Seattle pulled in $73 million last year through the tax on commercial and residential real-estate transactions, and officials expect collections to remain strong.
They’re projecting REET collections of $56 million in both 2016 and 2017, $60 million in 2018 and $64 million in 2019, according to a Murray news release. Collections have been increasing since 2009, when they were $23 million.
“Because of our vibrant local economy and vigorous real-estate sales, we can construct our new North Precinct within existing and projected resources,” the mayor said in the release.
The new North Precinct building at Aurora Avenue North and North 130th Street in Bitter Lake will replace the North Precinct at 10049 College Way N. in Northgate.
Built in 1984 and meant to accommodate 154 staff, the current precinct now houses more than 250, according to the release.
Officials already have appropriated $21 million for the project.
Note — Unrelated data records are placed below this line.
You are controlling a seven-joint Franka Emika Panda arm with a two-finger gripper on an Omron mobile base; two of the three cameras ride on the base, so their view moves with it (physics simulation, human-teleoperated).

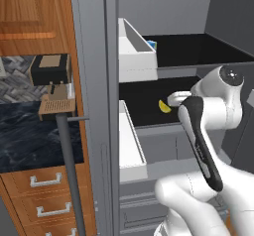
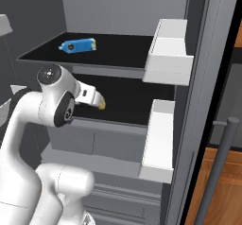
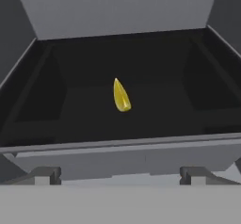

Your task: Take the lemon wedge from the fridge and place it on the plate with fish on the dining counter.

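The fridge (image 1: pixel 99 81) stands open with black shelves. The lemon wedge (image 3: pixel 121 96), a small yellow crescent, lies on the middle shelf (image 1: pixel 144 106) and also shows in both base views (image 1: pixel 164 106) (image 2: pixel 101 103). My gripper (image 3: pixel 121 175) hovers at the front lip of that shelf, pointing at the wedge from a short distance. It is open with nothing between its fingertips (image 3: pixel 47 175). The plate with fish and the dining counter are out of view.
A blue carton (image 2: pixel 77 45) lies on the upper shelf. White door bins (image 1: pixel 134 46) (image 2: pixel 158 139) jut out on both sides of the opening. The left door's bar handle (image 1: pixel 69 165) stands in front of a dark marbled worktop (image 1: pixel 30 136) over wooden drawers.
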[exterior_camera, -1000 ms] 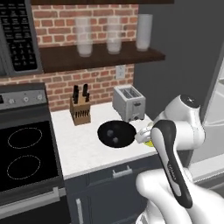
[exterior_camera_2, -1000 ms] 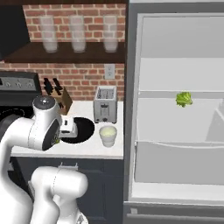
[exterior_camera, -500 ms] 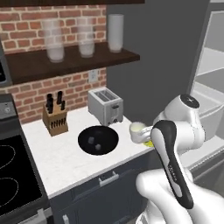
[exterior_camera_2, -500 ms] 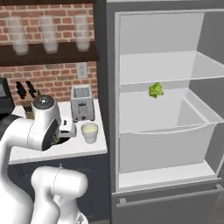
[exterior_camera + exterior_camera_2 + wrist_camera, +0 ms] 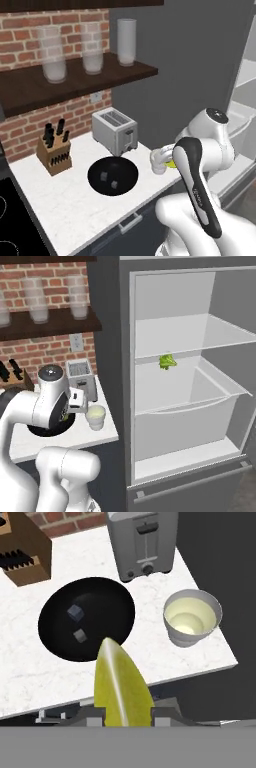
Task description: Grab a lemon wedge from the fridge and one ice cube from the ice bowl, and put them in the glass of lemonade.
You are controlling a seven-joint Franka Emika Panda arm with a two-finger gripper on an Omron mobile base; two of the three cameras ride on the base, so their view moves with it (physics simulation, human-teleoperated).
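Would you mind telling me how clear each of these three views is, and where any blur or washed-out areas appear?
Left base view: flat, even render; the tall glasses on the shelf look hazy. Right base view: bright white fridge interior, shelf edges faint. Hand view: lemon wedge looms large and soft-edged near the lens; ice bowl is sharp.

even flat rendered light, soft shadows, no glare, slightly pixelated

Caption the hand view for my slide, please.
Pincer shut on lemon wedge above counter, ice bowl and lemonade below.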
Murray on Friday proposed using a combination of REET receipts, 30-year bonds financed by future REET receipts and one-time sales of other city assets to raise the remaining $139 million.
City Councilmember Debora Juarez, whose District 5 covers North Seattle, supports the mayor’s plan.
“Public safety and community policing are high priorities for Seattle residents,” she said in Murray’s release.
Councilmember Mike O’Brien, whose District 6 also is served by the North Precinct, shared several concerns, however.
O’Brien said Friday he believes the $160 million price tag is too large. He said he wants the mayor and Police Department to take another look at whether it makes sense to spend so much on a single building when the city has finite resources for a number of public-safety needs.
“I want to have a system that really encourages officers to be spending the bulk of their time out in our communities,” O’Brien said. “I have some concerns about a building with a fitness center and a shooting range and other amenities, maybe encouraging officers to hang out a little longer.”
In the meantime, he said, he’s worried the timeline cited by Murray won’t allow enough time for the Police Department to gather input from groups in Seattle who’ve been treated unfairly by officers in the past.
Those groups should get to take part in designing the precinct, he said, noting the Police Department is still operating under a consent decree with the Department of Justice related to use of force and bias in policing.
For the past year, the city has helped Mary’s Place provide shelter to families experiencing homelessness in an old building on the site of the new precinct. That will continue for now, the mayor said.